-- HOW TO COMPLETE THIS TASK --
Check every line of the data for the word "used", and copy those that have it.

Dataset entries

= Beginning of Section =

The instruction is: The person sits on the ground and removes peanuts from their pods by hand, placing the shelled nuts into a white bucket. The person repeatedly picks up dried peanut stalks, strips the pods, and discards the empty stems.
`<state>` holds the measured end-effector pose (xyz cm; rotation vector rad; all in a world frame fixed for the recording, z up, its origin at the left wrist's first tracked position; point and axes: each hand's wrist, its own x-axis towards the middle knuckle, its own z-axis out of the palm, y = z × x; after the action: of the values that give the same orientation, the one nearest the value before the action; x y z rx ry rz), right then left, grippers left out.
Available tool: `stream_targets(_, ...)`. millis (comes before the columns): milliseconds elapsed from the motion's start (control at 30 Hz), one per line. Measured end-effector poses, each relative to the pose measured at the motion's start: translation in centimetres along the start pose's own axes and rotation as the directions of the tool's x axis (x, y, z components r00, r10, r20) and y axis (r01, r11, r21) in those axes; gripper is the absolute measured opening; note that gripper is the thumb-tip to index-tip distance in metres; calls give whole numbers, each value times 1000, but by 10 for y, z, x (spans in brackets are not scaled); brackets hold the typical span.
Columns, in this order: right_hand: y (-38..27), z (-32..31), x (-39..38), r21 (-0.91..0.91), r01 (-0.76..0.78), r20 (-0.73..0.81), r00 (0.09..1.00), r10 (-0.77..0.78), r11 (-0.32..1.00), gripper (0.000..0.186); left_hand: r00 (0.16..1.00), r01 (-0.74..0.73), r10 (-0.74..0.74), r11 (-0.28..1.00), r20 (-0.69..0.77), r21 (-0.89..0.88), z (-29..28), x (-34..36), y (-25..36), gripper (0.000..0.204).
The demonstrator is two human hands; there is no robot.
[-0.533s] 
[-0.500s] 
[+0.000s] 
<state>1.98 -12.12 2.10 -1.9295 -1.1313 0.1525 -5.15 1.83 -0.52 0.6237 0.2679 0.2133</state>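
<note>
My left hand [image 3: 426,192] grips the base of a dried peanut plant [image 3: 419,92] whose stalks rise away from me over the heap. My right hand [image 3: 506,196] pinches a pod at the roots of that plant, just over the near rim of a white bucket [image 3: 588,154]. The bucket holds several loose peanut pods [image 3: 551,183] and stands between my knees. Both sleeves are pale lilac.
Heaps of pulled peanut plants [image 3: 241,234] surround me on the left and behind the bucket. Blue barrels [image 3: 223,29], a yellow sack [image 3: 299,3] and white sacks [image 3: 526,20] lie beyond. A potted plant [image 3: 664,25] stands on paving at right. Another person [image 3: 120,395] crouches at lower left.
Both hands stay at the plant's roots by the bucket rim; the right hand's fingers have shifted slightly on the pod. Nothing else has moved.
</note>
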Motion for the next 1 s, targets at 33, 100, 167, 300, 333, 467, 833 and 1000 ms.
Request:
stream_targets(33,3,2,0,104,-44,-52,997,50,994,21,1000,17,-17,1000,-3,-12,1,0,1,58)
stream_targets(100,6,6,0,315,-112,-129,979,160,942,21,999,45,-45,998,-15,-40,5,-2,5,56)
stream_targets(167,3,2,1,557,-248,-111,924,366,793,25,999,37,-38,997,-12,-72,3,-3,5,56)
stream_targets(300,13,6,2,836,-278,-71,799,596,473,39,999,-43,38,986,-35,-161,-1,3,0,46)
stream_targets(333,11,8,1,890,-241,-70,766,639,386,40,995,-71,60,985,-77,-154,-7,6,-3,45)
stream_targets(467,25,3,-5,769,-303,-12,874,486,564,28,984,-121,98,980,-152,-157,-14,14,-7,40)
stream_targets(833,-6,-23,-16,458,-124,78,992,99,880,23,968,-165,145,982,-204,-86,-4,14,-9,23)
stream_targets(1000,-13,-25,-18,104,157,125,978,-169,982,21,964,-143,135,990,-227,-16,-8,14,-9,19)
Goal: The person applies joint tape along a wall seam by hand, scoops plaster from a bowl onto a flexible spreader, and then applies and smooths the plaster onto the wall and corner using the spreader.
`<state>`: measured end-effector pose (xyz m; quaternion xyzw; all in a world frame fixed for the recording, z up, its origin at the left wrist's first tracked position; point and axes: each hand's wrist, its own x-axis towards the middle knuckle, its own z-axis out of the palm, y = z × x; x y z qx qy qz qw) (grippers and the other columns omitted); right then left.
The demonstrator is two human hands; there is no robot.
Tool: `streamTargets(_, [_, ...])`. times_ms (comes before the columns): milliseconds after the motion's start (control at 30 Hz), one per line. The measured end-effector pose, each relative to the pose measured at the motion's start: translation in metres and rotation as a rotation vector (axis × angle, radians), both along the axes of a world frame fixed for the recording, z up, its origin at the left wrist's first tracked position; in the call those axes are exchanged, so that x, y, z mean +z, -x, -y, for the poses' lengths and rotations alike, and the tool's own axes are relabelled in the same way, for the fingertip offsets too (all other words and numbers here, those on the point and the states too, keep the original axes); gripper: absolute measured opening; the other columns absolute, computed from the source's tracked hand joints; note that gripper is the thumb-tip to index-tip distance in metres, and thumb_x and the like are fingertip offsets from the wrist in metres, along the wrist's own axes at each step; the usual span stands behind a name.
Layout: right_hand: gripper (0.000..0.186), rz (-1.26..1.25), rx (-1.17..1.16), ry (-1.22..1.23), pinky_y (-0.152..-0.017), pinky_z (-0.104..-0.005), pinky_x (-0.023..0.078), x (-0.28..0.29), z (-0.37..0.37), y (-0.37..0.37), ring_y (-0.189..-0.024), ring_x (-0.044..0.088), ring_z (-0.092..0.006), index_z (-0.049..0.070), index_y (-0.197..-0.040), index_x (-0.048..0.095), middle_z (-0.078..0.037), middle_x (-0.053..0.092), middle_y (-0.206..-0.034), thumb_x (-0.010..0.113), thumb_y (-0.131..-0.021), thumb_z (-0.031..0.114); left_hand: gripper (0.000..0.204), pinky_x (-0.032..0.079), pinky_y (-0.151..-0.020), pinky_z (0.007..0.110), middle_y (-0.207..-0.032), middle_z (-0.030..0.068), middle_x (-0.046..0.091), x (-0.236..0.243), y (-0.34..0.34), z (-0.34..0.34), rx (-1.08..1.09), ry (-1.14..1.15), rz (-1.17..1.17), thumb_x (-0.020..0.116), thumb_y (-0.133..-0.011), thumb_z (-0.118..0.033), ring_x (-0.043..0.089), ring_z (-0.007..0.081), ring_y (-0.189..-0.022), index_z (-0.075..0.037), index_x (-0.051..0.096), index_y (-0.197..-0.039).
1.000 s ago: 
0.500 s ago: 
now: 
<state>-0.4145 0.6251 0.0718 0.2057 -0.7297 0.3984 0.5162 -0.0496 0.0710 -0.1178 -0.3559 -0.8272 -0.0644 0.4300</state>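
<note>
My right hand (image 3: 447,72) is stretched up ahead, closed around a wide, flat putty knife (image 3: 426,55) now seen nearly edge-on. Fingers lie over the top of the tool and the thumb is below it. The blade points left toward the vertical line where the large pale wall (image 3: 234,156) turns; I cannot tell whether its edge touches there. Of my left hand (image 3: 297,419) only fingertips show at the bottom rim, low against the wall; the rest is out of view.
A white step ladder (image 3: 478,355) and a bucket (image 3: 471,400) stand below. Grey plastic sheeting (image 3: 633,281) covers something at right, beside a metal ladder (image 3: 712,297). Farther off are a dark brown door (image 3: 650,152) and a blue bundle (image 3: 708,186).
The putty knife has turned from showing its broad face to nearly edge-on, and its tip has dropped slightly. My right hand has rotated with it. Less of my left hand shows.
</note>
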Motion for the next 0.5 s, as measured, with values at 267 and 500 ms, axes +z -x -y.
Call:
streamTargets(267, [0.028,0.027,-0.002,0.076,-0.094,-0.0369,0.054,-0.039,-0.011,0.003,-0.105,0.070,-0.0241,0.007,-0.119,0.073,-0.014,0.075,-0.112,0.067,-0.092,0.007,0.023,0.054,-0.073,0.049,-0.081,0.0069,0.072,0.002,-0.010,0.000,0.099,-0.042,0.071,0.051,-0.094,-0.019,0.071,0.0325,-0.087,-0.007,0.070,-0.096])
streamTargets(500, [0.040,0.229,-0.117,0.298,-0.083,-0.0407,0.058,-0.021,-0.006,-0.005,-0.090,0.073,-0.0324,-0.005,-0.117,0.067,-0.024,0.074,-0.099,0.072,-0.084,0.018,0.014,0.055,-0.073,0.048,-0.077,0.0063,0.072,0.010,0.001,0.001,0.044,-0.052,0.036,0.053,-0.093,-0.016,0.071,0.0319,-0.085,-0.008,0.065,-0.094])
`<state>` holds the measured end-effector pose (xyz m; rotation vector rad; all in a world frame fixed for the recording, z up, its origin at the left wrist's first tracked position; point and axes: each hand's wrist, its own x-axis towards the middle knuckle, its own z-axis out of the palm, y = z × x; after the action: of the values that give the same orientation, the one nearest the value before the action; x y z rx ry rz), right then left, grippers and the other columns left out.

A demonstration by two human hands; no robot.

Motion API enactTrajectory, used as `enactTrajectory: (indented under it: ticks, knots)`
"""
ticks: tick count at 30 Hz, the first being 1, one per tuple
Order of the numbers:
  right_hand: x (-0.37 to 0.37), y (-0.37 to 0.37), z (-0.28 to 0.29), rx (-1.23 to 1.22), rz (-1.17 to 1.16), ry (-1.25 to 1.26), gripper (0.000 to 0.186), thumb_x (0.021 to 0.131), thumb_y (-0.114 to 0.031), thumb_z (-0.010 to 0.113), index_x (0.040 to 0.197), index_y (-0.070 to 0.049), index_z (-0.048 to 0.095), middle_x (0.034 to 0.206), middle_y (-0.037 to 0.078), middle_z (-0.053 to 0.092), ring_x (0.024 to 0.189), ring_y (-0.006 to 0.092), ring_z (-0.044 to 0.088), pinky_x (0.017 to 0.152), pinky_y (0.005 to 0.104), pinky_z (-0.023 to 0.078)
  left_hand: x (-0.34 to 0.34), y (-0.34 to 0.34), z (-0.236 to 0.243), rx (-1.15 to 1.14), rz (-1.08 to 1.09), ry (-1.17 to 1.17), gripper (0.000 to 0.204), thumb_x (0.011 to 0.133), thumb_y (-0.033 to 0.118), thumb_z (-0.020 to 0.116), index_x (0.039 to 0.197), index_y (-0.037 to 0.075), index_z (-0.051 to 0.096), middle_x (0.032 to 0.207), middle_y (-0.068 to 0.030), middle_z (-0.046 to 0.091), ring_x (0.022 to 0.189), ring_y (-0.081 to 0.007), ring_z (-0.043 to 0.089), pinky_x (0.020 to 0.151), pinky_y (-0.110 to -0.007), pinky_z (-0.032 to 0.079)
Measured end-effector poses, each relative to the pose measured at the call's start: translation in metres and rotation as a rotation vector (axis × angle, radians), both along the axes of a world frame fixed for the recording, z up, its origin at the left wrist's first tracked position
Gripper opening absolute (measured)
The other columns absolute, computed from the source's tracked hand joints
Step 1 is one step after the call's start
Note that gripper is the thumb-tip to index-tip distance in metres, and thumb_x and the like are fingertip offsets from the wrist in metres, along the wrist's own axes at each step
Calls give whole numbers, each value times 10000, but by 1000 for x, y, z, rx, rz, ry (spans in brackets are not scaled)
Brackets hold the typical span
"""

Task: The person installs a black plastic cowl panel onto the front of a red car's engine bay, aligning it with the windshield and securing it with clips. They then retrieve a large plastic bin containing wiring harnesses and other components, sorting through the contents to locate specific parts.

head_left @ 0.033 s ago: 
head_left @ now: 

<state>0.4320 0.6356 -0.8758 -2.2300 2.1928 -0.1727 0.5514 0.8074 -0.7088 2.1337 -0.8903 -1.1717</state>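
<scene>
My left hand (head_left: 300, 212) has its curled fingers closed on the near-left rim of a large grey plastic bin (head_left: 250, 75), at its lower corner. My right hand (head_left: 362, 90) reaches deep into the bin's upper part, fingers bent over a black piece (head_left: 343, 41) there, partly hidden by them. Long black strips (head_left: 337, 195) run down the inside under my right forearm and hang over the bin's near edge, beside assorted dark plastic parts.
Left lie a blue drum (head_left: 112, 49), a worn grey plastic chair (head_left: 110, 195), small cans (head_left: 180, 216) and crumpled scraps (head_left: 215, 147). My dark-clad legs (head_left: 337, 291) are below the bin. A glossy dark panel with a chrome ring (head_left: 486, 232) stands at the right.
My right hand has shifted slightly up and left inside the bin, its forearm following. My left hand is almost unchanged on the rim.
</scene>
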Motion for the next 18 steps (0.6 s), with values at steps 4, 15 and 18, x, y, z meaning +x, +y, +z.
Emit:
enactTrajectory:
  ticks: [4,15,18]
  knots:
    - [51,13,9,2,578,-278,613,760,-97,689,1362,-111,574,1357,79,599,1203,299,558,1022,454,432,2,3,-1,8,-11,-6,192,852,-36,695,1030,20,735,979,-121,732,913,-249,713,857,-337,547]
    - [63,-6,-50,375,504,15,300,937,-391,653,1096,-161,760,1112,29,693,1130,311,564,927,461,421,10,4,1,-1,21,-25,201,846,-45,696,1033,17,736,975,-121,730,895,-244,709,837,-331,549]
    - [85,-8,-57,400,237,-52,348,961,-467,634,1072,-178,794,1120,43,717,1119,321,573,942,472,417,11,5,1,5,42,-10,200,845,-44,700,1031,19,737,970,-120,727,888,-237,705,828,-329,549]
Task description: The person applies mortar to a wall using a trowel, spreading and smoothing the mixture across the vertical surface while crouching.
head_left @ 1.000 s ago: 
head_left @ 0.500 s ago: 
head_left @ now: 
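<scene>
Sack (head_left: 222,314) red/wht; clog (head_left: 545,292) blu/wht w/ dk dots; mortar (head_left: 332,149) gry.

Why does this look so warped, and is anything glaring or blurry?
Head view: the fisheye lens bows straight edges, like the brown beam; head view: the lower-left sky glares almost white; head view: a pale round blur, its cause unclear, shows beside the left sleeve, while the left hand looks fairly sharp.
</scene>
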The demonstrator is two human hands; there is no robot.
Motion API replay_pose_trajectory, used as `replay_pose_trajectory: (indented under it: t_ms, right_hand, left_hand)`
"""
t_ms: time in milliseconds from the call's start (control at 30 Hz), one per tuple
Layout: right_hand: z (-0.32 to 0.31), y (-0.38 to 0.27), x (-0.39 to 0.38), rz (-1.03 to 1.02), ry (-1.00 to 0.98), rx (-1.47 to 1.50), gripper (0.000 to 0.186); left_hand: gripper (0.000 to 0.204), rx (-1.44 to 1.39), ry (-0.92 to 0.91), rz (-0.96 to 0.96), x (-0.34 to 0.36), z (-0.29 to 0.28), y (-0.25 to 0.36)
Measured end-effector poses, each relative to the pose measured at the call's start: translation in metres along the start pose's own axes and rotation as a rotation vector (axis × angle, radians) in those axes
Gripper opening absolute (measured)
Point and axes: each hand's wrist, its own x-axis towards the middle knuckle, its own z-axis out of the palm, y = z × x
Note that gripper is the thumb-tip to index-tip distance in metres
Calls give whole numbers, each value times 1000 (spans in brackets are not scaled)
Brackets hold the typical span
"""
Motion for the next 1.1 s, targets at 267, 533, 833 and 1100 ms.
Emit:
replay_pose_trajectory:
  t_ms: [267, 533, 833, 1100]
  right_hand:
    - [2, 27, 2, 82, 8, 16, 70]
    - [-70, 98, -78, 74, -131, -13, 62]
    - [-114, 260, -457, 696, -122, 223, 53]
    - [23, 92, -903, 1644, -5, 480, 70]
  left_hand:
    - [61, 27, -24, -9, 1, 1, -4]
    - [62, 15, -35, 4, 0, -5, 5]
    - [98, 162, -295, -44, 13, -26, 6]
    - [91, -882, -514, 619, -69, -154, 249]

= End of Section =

-- ANSWER AREA --
Motion API enactTrajectory, used as `enactTrajectory: (indented under it: ticks, knots)`
Motion API replay_pose_trajectory, used as `replay_pose_trajectory: (indented under it: t_ms, right_hand, left_hand)`

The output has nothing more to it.